By Prarthito Maity email: firstname.lastname@example.org | Mar 05, 2013 09:04 AM EST
More bad news on the cards for all potential or existing BlackBerry fans or users looking forward to the introduction of the BlackBerry 10, after the recent news revealing that Instagram won't be available in the new refresh.
Per reports, it has been confirmed that BlackBerry 10 will not be getting the support for Netflix anytime soon as the company has not developed any new app that will be running on the new refresh.
"You won't be able to watch House of Cards on your Blackberry 10. Netflix app isn't happening," a Twitter post stated.

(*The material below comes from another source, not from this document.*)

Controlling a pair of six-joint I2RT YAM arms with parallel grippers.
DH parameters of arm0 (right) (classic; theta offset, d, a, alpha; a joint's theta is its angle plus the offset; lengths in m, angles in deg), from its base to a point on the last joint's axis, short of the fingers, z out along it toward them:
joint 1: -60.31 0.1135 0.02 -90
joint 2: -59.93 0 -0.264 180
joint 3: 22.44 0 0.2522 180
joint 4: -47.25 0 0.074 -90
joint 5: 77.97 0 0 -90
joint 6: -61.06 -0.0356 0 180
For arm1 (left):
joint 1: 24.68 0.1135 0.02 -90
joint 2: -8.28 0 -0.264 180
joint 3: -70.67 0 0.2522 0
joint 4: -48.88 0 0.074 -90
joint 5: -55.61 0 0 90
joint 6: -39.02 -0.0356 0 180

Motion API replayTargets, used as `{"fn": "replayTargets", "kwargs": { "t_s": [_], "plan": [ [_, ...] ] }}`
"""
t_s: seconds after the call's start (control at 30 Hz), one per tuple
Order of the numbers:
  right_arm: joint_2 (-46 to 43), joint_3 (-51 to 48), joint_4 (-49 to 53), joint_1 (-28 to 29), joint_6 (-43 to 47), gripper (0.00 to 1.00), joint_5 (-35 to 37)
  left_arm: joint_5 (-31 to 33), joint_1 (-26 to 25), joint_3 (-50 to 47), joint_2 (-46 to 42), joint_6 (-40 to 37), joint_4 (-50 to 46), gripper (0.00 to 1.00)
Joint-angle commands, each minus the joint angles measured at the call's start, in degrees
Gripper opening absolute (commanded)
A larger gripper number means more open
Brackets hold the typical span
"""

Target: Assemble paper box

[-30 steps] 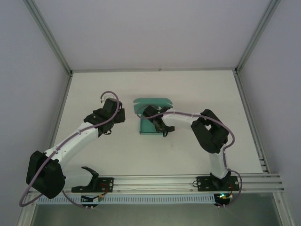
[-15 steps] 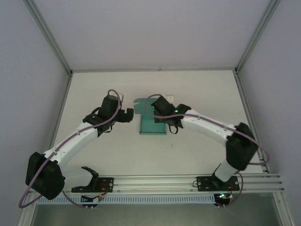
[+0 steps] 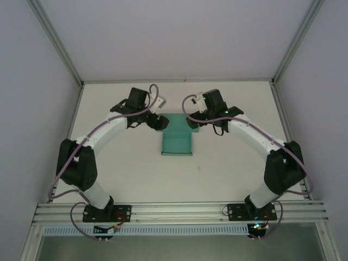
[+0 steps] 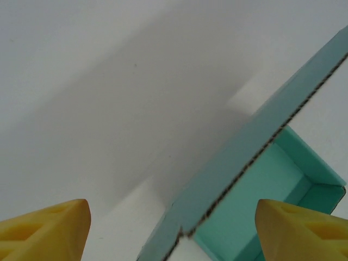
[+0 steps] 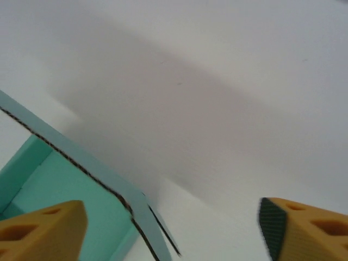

The information was revealed when a spokesperson from Netflix confirmed the report to AllThingsD. "We have no current plans for a BlackBerry app," the spokesperson stated, confirming that Netflix isn't developing a version of its app for BlackBerry 10 - native or port.
Netflix, per the report, "declined to explain the thinking behind this decision, but sources say the company has little incentive to develop for the platform. The majority of Netflix's mobile users already subscribe to the company's service. So its addressable market wouldn't dramatically expand if it were to offer a BlackBerry 10 app."
"And the BlackBerry 10 user base isn't yet large enough to compel Netflix to support it in the way that Apple's iOS and Google's Android platforms have (Windows Phone, too). In other words, the operating costs of developing and maintaining an app for a low-volume platform like BlackBerry 10 outweigh any potential benefits."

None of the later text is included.